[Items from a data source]
※
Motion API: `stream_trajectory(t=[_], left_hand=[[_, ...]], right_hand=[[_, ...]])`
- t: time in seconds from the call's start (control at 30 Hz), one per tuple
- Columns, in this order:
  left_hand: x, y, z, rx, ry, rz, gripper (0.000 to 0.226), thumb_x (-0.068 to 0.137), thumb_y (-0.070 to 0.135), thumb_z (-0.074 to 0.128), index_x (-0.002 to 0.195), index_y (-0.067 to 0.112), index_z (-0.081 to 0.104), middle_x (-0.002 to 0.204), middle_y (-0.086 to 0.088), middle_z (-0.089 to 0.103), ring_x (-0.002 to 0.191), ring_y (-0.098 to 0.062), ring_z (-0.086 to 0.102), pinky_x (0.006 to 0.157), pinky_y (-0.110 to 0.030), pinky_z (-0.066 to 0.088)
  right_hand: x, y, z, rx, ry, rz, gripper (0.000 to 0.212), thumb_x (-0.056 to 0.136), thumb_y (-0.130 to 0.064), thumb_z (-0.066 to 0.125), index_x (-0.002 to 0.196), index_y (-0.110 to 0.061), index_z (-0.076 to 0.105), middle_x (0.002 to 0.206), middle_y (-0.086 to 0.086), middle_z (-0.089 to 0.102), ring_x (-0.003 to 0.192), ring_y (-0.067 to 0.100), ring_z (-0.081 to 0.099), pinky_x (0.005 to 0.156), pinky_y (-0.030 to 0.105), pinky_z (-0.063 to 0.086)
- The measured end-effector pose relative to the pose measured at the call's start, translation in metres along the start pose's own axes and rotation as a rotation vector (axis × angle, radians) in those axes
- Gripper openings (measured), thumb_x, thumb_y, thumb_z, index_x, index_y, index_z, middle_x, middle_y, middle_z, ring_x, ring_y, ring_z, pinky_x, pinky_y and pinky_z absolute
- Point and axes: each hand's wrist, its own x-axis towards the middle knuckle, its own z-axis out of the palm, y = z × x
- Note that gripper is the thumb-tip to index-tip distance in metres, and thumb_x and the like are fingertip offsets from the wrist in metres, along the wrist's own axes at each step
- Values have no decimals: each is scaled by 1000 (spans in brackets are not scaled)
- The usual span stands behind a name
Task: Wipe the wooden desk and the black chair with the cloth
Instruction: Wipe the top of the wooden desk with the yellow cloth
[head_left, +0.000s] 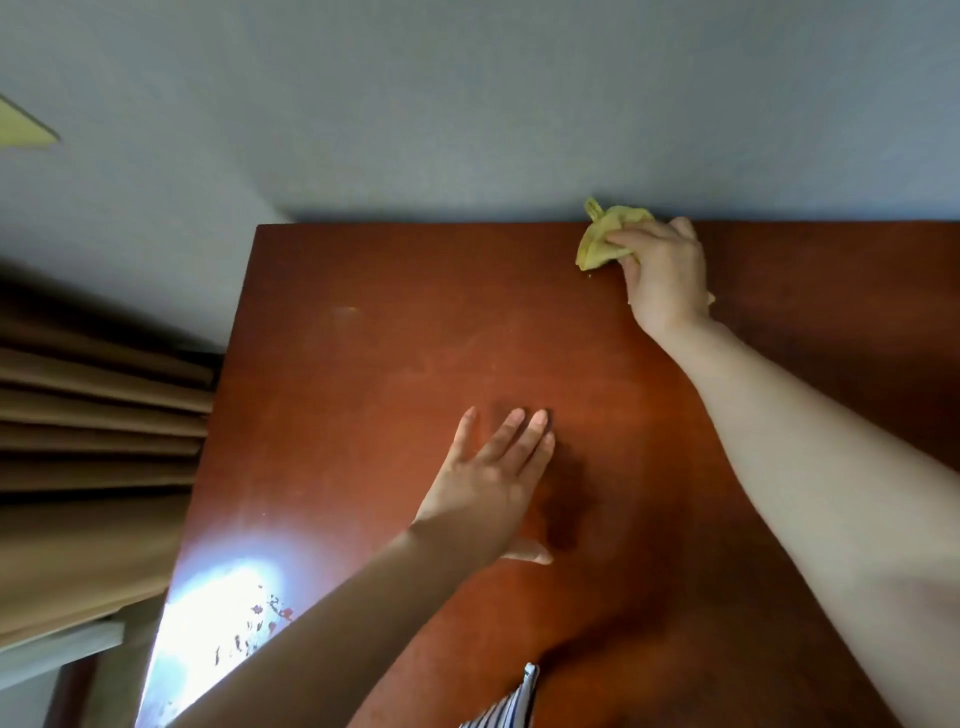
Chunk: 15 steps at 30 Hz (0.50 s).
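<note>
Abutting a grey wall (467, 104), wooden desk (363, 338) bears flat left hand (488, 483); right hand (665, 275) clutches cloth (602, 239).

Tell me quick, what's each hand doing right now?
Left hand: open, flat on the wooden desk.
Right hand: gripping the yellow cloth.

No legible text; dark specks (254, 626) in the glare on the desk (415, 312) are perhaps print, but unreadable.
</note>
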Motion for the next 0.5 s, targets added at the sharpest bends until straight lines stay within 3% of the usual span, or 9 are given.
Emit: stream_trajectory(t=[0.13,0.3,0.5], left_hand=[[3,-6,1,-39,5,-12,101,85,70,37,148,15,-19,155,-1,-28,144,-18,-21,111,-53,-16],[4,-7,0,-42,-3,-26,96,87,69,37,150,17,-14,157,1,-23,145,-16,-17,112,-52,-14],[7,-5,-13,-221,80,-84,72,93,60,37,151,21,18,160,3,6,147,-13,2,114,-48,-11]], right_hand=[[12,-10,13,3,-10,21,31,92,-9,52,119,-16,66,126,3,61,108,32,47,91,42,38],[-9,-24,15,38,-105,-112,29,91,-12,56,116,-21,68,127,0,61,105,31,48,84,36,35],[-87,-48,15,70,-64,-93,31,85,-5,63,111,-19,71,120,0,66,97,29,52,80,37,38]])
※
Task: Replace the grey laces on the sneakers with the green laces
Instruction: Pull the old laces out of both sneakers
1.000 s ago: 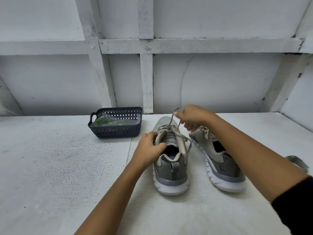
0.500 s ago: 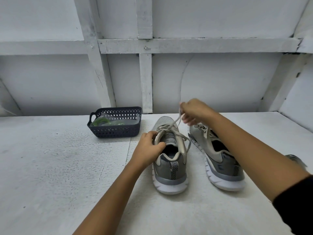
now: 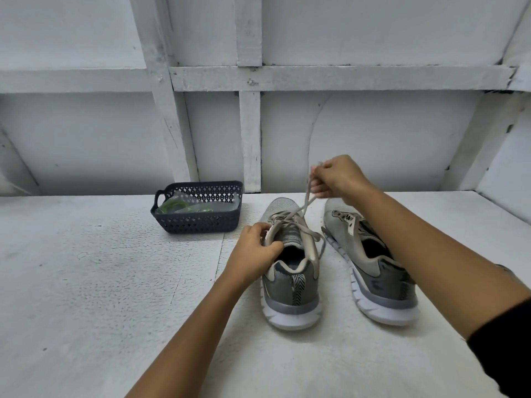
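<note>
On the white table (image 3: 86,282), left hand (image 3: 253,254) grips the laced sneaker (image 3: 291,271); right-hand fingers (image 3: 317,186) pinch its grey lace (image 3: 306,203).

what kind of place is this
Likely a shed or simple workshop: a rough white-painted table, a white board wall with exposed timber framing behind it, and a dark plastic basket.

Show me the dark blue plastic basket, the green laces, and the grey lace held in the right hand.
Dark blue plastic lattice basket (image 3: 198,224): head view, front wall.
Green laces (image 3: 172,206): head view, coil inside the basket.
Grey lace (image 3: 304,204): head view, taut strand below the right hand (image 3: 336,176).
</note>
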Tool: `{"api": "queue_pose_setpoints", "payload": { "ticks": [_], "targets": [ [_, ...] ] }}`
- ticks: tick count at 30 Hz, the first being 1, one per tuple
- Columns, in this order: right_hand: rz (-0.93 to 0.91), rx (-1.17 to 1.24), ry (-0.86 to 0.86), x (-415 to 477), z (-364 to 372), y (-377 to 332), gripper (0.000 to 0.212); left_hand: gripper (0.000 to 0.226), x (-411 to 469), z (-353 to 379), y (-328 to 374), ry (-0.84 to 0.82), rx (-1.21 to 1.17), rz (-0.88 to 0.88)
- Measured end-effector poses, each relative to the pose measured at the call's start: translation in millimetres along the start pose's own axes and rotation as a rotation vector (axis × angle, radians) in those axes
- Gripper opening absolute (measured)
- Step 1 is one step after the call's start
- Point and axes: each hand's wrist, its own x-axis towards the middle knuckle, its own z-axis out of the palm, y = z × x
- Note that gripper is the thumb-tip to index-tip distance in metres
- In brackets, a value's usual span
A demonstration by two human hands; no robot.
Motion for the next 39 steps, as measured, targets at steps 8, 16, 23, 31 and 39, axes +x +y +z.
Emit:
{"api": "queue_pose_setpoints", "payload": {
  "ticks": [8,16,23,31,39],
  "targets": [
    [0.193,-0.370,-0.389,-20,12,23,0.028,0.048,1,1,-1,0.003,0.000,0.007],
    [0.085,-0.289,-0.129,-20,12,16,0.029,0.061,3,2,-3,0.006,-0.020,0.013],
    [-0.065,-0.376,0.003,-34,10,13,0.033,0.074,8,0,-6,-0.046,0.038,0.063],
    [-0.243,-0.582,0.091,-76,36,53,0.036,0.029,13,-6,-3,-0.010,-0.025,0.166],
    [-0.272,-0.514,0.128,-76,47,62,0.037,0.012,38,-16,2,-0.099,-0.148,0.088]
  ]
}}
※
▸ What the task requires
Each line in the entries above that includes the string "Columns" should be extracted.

▸ Response
- Columns, in this order:
- Columns, in this order: right_hand: rz (-0.93 to 0.91), rx (-1.17 to 1.24), ry (-0.86 to 0.86), x (-415 to 477), z (-364 to 372), y (-377 to 332), gripper (0.000 to 0.212); left_hand: gripper (0.000 to 0.226), x (-411 to 469), z (-353 to 379), y (-328 to 374), ry (-0.84 to 0.82), rx (-1.21 to 1.17), rz (-0.88 to 0.88)

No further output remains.